Please write out the listing beneath this sentence exactly, from its first line to the line with "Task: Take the", and stop there.

□ □ □ □ □ □ □

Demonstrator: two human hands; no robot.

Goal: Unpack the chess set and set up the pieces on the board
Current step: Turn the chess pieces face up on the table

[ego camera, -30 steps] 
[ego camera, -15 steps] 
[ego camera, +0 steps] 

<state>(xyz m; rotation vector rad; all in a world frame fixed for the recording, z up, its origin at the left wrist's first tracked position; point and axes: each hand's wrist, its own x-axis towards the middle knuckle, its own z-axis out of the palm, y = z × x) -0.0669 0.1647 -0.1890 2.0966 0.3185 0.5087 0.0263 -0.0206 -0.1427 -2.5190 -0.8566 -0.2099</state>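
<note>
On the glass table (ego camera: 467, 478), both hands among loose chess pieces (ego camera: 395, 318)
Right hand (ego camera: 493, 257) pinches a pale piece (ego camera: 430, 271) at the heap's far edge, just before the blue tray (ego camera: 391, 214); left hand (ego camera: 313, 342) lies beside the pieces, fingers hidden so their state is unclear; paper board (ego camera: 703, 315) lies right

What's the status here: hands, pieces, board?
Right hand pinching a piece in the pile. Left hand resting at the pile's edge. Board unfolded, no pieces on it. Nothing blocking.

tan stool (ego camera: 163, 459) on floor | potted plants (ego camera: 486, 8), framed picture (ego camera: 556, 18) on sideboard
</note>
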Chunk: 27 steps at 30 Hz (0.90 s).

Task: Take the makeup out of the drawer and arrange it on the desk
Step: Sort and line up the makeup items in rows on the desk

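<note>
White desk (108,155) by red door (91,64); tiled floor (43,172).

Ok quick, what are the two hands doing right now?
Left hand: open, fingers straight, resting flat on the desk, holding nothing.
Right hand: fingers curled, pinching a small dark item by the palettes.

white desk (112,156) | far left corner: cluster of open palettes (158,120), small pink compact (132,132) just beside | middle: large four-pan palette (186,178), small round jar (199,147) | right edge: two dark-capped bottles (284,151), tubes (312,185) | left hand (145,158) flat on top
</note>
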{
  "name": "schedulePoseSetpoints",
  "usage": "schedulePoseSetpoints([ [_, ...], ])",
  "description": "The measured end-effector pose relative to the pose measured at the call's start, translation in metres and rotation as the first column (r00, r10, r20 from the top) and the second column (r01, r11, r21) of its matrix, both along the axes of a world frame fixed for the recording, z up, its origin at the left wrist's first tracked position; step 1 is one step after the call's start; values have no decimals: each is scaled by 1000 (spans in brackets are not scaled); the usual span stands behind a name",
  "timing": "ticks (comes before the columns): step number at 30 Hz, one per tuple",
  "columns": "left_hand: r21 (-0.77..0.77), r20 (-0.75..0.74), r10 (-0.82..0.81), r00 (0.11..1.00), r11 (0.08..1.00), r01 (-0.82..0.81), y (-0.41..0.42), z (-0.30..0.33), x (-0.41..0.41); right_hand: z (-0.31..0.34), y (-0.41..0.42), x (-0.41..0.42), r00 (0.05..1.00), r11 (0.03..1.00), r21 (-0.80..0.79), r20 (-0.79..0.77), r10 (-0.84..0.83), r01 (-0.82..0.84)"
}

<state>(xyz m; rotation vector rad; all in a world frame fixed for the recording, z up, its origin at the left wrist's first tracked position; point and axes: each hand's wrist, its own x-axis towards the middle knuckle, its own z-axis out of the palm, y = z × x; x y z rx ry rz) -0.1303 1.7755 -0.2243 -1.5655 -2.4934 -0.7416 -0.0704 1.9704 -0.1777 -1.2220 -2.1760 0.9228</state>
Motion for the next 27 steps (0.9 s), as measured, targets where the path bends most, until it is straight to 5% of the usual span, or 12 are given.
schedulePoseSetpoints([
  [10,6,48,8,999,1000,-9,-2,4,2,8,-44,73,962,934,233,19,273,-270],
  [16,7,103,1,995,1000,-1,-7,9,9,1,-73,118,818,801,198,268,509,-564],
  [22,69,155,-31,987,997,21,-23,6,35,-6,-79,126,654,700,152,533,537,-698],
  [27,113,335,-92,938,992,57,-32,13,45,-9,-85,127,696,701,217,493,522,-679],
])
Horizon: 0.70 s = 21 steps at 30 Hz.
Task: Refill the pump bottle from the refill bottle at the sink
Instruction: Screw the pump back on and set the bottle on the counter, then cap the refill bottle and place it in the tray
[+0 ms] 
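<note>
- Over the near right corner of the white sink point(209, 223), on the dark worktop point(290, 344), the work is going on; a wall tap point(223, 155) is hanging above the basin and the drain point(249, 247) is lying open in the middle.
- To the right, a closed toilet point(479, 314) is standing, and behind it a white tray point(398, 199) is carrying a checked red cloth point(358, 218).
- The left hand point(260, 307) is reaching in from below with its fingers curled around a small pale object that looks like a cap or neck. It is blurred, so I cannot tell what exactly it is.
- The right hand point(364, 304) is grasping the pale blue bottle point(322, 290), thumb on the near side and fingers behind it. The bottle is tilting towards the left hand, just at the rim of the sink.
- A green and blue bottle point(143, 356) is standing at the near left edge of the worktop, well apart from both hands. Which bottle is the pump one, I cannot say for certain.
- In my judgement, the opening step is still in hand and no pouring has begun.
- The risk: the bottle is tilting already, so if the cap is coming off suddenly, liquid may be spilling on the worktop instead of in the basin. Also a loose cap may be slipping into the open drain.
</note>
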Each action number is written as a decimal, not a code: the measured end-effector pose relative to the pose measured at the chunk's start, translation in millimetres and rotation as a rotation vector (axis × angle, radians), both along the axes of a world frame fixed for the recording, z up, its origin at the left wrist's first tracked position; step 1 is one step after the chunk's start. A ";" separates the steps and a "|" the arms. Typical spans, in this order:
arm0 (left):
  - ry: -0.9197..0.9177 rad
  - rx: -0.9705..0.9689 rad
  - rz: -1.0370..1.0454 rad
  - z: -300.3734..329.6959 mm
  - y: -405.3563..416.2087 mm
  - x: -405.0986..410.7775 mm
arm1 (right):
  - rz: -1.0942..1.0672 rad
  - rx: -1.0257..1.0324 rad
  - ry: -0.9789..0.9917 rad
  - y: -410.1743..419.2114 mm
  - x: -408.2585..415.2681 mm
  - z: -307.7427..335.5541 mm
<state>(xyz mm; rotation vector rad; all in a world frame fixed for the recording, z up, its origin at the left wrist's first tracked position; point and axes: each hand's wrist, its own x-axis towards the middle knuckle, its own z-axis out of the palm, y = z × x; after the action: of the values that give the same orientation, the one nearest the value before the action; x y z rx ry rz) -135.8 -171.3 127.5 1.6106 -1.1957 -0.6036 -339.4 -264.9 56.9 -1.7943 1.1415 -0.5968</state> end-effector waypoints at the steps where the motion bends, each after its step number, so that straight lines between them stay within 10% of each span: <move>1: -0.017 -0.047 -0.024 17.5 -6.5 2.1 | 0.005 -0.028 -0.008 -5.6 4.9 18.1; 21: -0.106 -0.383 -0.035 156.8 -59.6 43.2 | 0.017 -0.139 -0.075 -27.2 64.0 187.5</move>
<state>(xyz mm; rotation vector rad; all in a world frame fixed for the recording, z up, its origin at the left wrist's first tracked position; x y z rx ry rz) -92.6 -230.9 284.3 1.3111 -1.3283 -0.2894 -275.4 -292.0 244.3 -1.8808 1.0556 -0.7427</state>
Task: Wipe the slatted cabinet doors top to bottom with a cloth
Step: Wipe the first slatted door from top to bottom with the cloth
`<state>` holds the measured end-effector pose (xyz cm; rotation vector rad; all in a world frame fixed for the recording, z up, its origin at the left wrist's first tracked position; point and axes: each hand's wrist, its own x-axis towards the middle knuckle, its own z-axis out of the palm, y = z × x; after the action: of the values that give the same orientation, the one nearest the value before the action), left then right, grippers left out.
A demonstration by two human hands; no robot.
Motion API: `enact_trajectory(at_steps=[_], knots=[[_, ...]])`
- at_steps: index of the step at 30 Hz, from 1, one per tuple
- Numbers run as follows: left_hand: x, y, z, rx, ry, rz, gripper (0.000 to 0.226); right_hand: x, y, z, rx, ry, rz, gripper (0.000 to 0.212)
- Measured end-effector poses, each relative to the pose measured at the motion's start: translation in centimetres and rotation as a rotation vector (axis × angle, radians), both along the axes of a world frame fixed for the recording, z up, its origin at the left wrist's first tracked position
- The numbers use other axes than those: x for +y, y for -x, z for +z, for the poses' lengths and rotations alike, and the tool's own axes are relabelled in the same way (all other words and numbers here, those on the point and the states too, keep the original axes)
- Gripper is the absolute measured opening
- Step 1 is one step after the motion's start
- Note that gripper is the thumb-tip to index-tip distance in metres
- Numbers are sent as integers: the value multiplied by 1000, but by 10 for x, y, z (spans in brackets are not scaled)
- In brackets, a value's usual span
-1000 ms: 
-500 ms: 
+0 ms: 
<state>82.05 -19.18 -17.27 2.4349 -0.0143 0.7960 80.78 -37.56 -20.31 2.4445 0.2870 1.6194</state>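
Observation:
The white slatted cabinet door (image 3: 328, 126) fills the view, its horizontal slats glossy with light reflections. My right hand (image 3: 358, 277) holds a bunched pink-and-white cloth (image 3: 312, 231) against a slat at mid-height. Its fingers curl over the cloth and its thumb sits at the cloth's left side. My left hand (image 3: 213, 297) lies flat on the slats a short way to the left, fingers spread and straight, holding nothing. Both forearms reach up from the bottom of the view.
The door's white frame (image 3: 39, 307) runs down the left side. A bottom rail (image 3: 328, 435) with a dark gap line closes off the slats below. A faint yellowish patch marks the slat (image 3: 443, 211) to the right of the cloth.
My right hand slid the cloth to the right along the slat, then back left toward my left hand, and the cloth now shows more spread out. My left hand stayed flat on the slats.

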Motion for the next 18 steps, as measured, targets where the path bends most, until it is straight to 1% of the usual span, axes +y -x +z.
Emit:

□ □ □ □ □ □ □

_OUTPUT OF THE EXERCISE_
Demonstrator: two human hands; no robot.

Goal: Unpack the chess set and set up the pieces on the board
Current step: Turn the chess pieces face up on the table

[ego camera, -30 steps] 
[ego camera, -15 steps] 
[ego camera, +0 steps] 

<state>(xyz m; rotation vector rad; all in a world frame fixed for the recording, z up, its origin at the left wrist's first tracked position; point and axes: each hand's wrist, its own x-axis towards the middle knuckle, its own z-axis out of the palm, y = z × x) -0.0669 0.1647 -0.1890 2.0966 0.3185 0.5087 0.0263 -0.0206 -0.1427 -2.5190 -0.8566 -0.2099</state>
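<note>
On the glass table (ego camera: 467, 478), both hands among loose chess pieces (ego camera: 395, 318)
Right hand (ego camera: 493, 257) pinches a pale piece (ego camera: 430, 271) at the heap's far edge, just before the blue tray (ego camera: 391, 214); left hand (ego camera: 313, 342) lies beside the pieces, fingers hidden so their state is unclear; paper board (ego camera: 703, 315) lies right

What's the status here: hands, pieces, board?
Right hand pinching a piece in the pile. Left hand resting at the pile's edge. Board unfolded, no pieces on it. Nothing blocking.

tan stool (ego camera: 163, 459) on floor | potted plants (ego camera: 486, 8), framed picture (ego camera: 556, 18) on sideboard
</note>
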Chunk: 27 steps at 30 Hz (0.90 s).

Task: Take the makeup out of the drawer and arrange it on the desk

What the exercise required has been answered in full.